Don and I climbed up the church tower to get an overall view of Sibiu. The inside of the tower looked like something from a movie set; it would never be allowed in the States - wonderfully risky. You can see some of the stairs ascending in the bottom left corner.
At the very top was the old bell ringer's quarters, which is now used for an office. The young man in the photo pointed out some of Sibiu's towers (again, built by the different Saxon guilds).
I just realized that this guy looks a little like Mr. Bean.
Bird's Eye Views of Sibiu
On the road to see the painted monasteries of Bucovina. It's a day's drive, and then 2 days more driving to Buchurest, where we fly back to Italy, and we almost decided not to do it, but how often do we get to Romania?
Sheep, shepherd and his dog on the road. And a word about these sheepherding dogs. They are the most competent, self-confident, smart and I would even say proud dogs that we have ever seen. They know they have a job and responsibilities and they take their job very seriously. They are busy, bright and bushy-tailed. None of that goofiness that you see in some American dogs. As you can see, we had pretty wet weather for a lot of our time in Romania. It was supposed to have been hot before we came.

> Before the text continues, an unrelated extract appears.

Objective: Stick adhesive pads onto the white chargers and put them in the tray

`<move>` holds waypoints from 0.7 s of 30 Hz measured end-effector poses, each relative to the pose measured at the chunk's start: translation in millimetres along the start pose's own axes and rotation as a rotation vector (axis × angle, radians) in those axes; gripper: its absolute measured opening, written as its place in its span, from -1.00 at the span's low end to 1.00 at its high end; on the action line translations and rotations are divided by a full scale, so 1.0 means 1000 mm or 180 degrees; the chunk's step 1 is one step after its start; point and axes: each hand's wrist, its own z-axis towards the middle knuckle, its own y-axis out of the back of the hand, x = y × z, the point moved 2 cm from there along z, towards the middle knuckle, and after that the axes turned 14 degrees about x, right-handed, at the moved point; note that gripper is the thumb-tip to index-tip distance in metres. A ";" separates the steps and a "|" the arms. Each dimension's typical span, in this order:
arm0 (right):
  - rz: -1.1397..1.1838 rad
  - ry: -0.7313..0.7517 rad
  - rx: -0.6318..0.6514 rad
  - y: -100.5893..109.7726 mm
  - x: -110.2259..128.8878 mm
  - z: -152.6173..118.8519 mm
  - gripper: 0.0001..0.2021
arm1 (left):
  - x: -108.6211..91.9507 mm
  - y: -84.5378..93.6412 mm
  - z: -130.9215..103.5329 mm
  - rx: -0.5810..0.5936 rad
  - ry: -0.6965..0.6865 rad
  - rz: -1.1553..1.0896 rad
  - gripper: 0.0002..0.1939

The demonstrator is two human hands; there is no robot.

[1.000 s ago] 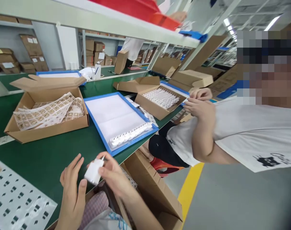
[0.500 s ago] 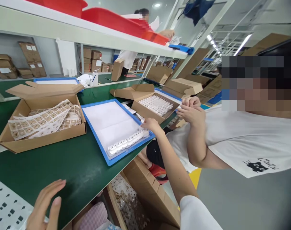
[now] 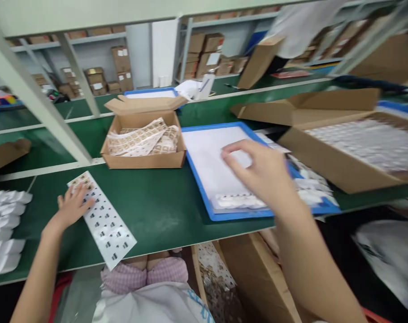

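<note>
My left hand [image 3: 71,208] lies with spread fingers on the upper part of a white sticker sheet [image 3: 105,222], which has small dark marks and a few brown stickers at its far end. My right hand [image 3: 258,168] hangs over the blue-rimmed tray [image 3: 199,179], thumb and forefinger curved toward each other with a gap between them and nothing seen in it. A row of small white parts [image 3: 237,201] lies along the near edge of the tray, partly behind my right wrist.
An open carton [image 3: 143,162] of sticker strips stands behind the green table [image 3: 157,202] middle. White pieces [image 3: 5,215] are stacked at the left. Another carton [image 3: 338,163] holds rows of white parts at the right. A large box [image 3: 258,273] sits below the table edge.
The view has swung left. My right hand has left the end of the row of white parts and is raised over the tray. My left hand now rests on the sticker sheet.
</note>
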 end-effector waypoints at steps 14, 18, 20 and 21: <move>0.0590 0.0995 0.2523 -0.298 0.164 0.050 -0.70 | 0.011 -0.006 0.020 0.0478 0.0057 0.0260 -0.27; 0.0398 0.1048 0.2478 -0.329 0.160 0.051 -0.65 | -0.001 -0.016 0.023 0.0360 -0.0140 0.0330 -0.30; 0.0360 0.1112 0.2481 -0.336 0.154 0.053 -0.65 | -0.003 -0.018 0.023 0.0295 -0.0205 0.0341 -0.31; 0.0355 0.1144 0.2486 -0.338 0.151 0.054 -0.65 | -0.003 -0.018 0.023 0.0270 -0.0231 0.0340 -0.31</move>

Driving in Romania is quite the challenge. The "freeways" are basically 2 lane roads, some with better surfaces than others. Romanians drive them as if they are on the Autobahn (120 kph = 75 mph), only slowing down for potholes. There are deep trenches along the sides and sometimes more than occasional potholes, train crossings, horse carts, venders and other pedestrians. We went through villages where babushka'ed women came out into the road with trays of food. Would have liked to stop and try, but we would be risking our lives as well as theirs.
This is one of the worst roads we had to navigate in Romania. There was a sign erroneously claiming it was the way to a major city, and there were many trucks on it, but it only circumnavigated a high school soccer field. It took forever to make the circuit. Them potholes are deep.
It was probably inevitable, but we had a flat tire. Don managed to change to our bicycle tire spare on the narrow little road, and we drove to a Vulcanizare, which is Romanian for a tire shop. Not surprising, there are many of these in Romania. The guys at the shop, pounded out the rim - the tire wasn't punctured, but the rim was way dented - changed the tire and got us back moving in less than 10 minutes. Charge, about $3.50. Unbelievable.
Then there is the amazing scenery. It is sooo green and lush. And the people who have gone out of their way, way out of their way to be helpful, kind and giving whenever they possibly could.